— Task details —
Transcribe the whole listing below. Pictures do not go in the copy.

▼

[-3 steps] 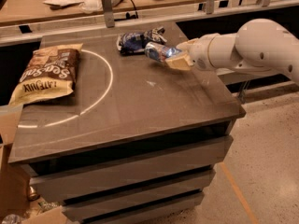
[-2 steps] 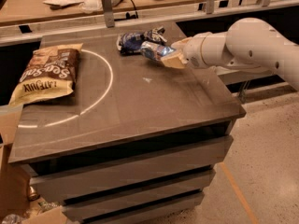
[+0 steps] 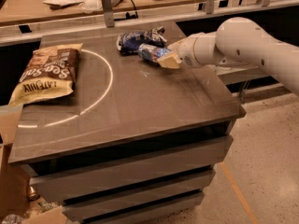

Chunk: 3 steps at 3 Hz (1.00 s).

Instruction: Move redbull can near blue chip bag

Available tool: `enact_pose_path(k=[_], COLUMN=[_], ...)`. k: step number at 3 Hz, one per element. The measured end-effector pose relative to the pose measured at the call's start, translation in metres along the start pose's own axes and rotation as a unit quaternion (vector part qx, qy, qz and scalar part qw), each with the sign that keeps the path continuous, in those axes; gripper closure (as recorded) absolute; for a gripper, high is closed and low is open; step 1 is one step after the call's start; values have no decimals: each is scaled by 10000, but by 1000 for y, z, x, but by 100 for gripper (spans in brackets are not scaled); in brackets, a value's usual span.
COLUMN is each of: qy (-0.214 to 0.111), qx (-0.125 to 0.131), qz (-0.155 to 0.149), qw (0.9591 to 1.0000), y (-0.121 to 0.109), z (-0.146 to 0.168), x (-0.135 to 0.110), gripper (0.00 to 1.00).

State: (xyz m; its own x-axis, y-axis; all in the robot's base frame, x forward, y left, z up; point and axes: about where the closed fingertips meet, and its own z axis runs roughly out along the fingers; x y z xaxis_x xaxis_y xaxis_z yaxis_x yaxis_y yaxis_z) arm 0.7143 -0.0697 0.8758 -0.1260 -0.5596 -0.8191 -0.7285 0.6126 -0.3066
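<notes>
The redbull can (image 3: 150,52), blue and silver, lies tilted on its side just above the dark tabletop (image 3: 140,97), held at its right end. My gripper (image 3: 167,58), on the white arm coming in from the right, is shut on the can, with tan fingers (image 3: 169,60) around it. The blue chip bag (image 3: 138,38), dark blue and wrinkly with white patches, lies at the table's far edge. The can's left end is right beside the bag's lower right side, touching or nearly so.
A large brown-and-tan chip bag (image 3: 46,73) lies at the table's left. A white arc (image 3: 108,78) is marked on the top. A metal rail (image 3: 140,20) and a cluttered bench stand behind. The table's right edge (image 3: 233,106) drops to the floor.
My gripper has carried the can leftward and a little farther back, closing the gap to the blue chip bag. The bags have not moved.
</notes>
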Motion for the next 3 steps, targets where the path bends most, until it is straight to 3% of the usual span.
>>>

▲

— Solution to the exercise —
[-3 steps] 
[-2 steps] 
[+0 steps] 

Chunk: 3 steps at 3 Hz (1.00 s).

Instruction: Move redbull can near blue chip bag

Available tool: `enact_pose_path(k=[_], COLUMN=[_], ...)`. k: step number at 3 Hz, one per element. The measured end-effector pose relative to the pose measured at the call's start, translation in metres along the start pose's own axes and rotation as a unit quaternion (vector part qx, qy, qz and scalar part qw), each with the sign that keeps the path continuous, in those axes; gripper closure (as recorded) absolute; for a gripper, high is closed and low is open; step 1 is one step after the call's start; values have no decimals: each is scaled by 10000, but by 1000 for y, z, x, but by 100 for gripper (spans in brackets are not scaled); in brackets, a value's usual span.
COLUMN is each of: qy (-0.214 to 0.111), qx (-0.125 to 0.131), qz (-0.155 to 0.149), qw (0.9591 to 1.0000), y (-0.121 to 0.109), z (-0.146 to 0.168), x (-0.135 to 0.110), gripper (0.00 to 1.00).

State: (xyz m; its own x-axis, y-axis; all in the robot's base frame, x forward, y left, z up; point and axes: about where the closed fingertips meet, and its own z axis runs roughly out along the fingers; x y z xaxis_x xaxis_y xaxis_z yaxis_x yaxis_y yaxis_z) arm 0.7143 -0.0697 0.8758 -0.1260 -0.5596 -0.8191 -0.7285 0.6126 -0.3066
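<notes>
The redbull can (image 3: 150,52), blue and silver, lies tilted on its side just above the dark tabletop (image 3: 140,97), held at its right end. My gripper (image 3: 167,58), on the white arm coming in from the right, is shut on the can, with tan fingers (image 3: 169,60) around it. The blue chip bag (image 3: 138,38), dark blue and wrinkly with white patches, lies at the table's far edge. The can's left end is right beside the bag's lower right side, touching or nearly so.
A large brown-and-tan chip bag (image 3: 46,73) lies at the table's left. A white arc (image 3: 108,78) is marked on the top. A metal rail (image 3: 140,20) and a cluttered bench stand behind. The table's right edge (image 3: 233,106) drops to the floor.
My gripper has carried the can leftward and a little farther back, closing the gap to the blue chip bag. The bags have not moved.
</notes>
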Motion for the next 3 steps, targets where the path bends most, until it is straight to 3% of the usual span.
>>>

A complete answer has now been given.